Knee Injuries: 80-100,000 anterior cruciate ligament (ACL) injuries occur annually in general population, with 70-75% being non-contact injuries (Think transverse plane and poor biomechanics).  Osteoarthritis occurs at 10x greater rate with ACL injury. Females are 4-6x more likely than males to have knee injuries (possibly due to the Q-angle). Many of these injuries occur in the transverse plane during deceleration (i.e. eccentric rotary movements). For those “cross fitters” out there, next time you are partaking in the WOD, take a look around at the other participants. How is their form when they jump? Do their knees cave in? Are they sacrificing form for time?

What happens to the Human Movement System with injury, poor posture, and muscular imbalance?  

As you can see, the simple answer would be INJURIES. But how/why do these injuries occur?

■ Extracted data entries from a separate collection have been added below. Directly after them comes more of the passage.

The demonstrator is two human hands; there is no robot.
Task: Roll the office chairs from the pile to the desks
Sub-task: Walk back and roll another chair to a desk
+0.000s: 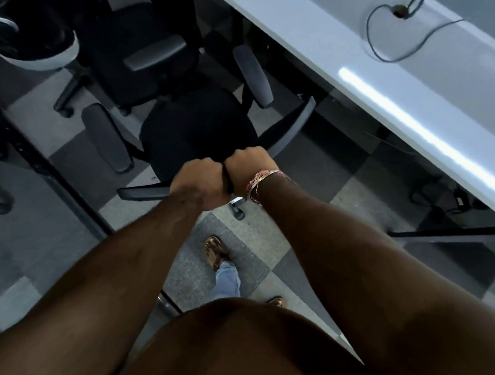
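Note:
A black office chair [198, 127] with grey armrests stands in front of me, its seat facing away. My left hand [200, 179] and my right hand [248, 166] sit side by side, both gripping the top edge of its backrest [289, 128]. The white desk [348, 55] runs along the right, its edge just past the chair's right armrest [254, 76]. One caster [239, 213] shows below my hands.
More black chairs [138, 58] crowd the upper left, one with a white-rimmed back [36, 60]. A dark cable [398, 36] lies on the desk. A desk leg bar [447, 232] crosses the floor at right. My sandalled foot [215, 252] is on the checkered tiles.

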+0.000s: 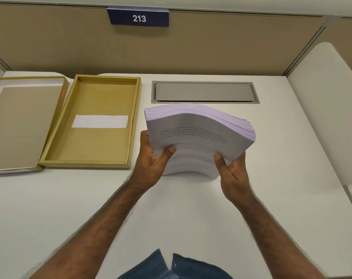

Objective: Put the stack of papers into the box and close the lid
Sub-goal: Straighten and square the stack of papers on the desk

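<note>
Together, both hands (left hand (151, 158), right hand (232, 172)) around the bowed paper stack (199, 133).

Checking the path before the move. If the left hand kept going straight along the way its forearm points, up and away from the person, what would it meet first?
The left hand already grips the stack of papers. Beyond it, that line seems to lead to the grey cable hatch, not the box, though depth is unclear.

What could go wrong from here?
1. The stack sags and fans at its far right edge, pinched only at the near corners by the left hand and right hand; sheets could slide out.
2. The box looks close to the stack's size, so splayed edges may catch on its walls.
3. A white slip lies in the box; the stack would bury it.
</note>
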Demonstrator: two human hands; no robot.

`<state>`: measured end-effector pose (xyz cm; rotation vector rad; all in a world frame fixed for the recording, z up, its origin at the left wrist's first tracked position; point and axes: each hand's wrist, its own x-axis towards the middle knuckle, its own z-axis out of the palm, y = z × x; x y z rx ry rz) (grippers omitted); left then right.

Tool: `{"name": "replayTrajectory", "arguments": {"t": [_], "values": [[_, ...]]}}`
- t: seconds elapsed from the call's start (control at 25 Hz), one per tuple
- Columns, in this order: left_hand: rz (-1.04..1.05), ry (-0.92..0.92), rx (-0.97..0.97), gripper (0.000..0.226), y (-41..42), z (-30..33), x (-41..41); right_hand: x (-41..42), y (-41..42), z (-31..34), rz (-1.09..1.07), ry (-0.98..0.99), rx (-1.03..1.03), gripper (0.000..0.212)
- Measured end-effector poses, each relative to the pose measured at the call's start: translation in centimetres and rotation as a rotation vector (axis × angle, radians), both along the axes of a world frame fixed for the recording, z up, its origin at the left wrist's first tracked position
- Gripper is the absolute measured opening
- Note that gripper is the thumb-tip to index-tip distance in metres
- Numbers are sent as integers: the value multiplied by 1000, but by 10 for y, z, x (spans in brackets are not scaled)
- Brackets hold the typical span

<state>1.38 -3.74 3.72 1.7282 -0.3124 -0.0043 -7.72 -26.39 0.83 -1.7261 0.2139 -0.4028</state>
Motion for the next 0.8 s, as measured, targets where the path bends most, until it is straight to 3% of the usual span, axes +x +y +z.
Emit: {"name": "replayTrajectory", "arguments": {"t": [0.32,0.52,0.8], "values": [[-95,18,51,94,10,-27,-14,-17,-2,-19,115,99,20,73],[-82,54,90,85,15,-38,-10,-18,-7,-33,113,136,-23,68],[-148,47,202,61,28,-58,-9,-12,-23,-40,118,208,-269,50]]}}
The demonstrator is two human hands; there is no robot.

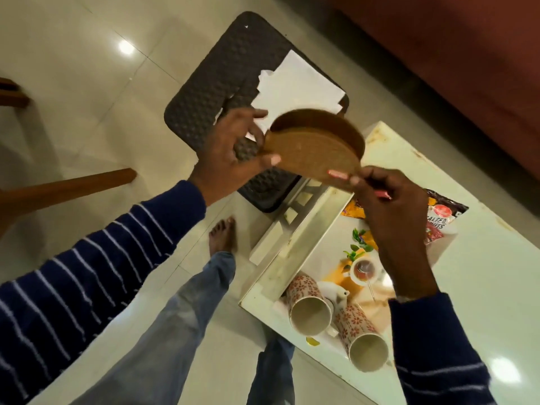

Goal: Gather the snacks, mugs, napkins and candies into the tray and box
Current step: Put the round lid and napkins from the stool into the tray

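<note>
My left hand (230, 154) grips the left edge of a round brown box (314, 147), tilted in the air above the table's far end. My right hand (388, 206) pinches a pink-wrapped candy (339, 174) against the box's lower rim. Two floral mugs (309, 308) (365, 343) lie on their sides on a tray (362, 267) printed with a teacup picture, on the white table (482, 287). A salted nuts packet (441, 219) lies beyond the tray, partly behind my right hand. White napkins (298, 86) rest on a dark woven stool (210, 95).
A brown sofa (467, 54) runs along the far right. Wooden furniture legs (67, 188) stand at the left on the tiled floor. My legs and a bare foot (222, 235) are beside the table's near edge.
</note>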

Imbalance and dysfunction.

Some common causes of these imbalances can include: Pattern overload, aging, decreased recovery and regeneration following an activity, repetitive movement, lack of core strength, immobilization, cumulative trauma, lack of neuromuscular control, and postural stress.

When there is HMS impairment, there is dysfunction that is characterized by:

1. Altered length-tension relationships

2. Altered force-couple relationships

3. Altered arthrokinematics

This results in altered sensorimotor integration, altered neuromuscular efficiency and tissue fatigue and break down (cumulative injury cycle).

The Cummulative Injury Cycle is where an injury will induce inflammation, muscle spasm and adhesion, altered neuromuscular control and muscle imbalances.

 

Muscle imbalances lead to predictable postural distortion patterns. These are characterized by:

Altered Reciprocal Inhibition– The process whereby a tight or overactive agonist inhibits its functional antagonist, resulting in altered force couple relationships and synergistic dominance, faulty movement patterns and poor neuromuscular control (e.g. an overactive psoas causes decreased neural drive to its functional antagonist the gluteus maximus)

Synergistic Dominance-The process whereby synergists compensate for a weak or inhibited prime mover in attempts to maintain force production and functional movement patterns. (e.g. The erector spinae and hamstrings compensating for an inhibited gluteus maximus. Should you stretch the hamstrings in this case?)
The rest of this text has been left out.